Corrections experts and officials in other states expressed surprise that Vermont employees were not being searched routinely when entering jails and prisons. In neighboring New Hampshire, with a similar inmate population, all employees are subject to search while on state property.

“Our staff has to be searched and clear metal detectors before coming into a facility,” said Jeff Lyons, a spokesman for the New Hampshire Department of Corrections. “We recently enacted a policy that all our employees must bring everything, such as their meals, in clear containers. They know they are subject to search at any time.”

While the reduction in contraband typically correlates with increased safety of inmates and staff, some Vermont corrections officers feel that the new rules would place additional stress on already difficult working conditions.

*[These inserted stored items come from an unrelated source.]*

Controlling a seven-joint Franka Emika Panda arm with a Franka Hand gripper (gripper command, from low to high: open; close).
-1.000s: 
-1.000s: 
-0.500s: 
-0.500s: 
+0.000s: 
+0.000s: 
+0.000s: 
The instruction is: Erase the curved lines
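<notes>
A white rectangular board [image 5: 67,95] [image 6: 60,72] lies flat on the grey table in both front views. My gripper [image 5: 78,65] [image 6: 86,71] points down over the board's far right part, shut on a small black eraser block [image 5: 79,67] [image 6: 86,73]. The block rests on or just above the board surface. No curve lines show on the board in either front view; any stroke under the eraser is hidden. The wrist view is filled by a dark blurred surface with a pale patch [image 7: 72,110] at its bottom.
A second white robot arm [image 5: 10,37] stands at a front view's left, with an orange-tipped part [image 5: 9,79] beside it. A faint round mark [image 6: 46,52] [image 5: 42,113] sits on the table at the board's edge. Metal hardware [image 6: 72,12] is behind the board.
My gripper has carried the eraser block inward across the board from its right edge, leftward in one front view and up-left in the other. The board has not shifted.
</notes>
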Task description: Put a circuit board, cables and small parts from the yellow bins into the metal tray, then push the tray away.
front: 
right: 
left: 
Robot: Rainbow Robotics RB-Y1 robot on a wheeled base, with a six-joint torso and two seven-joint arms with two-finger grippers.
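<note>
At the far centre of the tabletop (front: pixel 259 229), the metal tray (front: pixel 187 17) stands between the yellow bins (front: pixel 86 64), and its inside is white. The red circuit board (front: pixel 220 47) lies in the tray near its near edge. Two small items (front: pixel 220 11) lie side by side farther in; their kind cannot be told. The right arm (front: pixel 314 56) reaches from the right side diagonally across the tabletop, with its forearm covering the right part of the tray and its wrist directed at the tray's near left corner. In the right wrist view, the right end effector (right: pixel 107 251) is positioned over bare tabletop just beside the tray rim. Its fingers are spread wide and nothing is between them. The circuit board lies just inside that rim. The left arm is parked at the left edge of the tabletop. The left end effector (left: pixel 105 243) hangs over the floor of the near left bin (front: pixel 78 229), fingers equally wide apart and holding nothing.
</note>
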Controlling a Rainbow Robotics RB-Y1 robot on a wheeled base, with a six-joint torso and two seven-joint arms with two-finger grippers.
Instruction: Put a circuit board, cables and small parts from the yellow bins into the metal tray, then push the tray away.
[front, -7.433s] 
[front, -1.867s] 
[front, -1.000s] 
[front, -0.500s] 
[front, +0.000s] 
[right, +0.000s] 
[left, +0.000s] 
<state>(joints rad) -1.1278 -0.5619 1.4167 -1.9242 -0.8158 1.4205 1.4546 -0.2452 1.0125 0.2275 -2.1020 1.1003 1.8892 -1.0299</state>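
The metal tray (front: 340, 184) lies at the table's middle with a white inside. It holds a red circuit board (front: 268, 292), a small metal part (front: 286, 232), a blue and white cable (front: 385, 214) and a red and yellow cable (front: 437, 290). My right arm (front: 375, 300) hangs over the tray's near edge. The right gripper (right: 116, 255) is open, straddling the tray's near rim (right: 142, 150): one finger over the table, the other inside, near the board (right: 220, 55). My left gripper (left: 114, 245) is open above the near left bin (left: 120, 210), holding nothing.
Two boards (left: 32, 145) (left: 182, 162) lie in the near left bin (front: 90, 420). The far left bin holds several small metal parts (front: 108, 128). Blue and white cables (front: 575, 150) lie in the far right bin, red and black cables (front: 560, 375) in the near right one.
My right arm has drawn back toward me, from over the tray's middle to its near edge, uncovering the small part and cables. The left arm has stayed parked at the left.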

“We all agree that we don’t want illegal drugs in our prisons,” said Dave Bellini, a 37-year veteran of the Vermont Department of Corrections. “But we don’t have the staff needed to operate safely now, if they put this new directive in place we will be even more short-staffed.”

A March 2015 study by the Association of State Correctional Administrators recommended that the department hire 58 new officers, but budget constraints have made the hiring of that many new employees unlikely. The legislature has tried to address the staffing issue by hiring temporary officers, who work on an as-needed basis. Senator Sears downplayed the staffing problem.

“We gave the department temporary workers to make up for some staffing shortages,” said Sears. “This [the staffing issue] is a red herring. I think the union is just trying to find a reason not to do this.”

The new search directive is now in the final draft phase and, having passed the legislative committee, is scheduled to go into effect in August.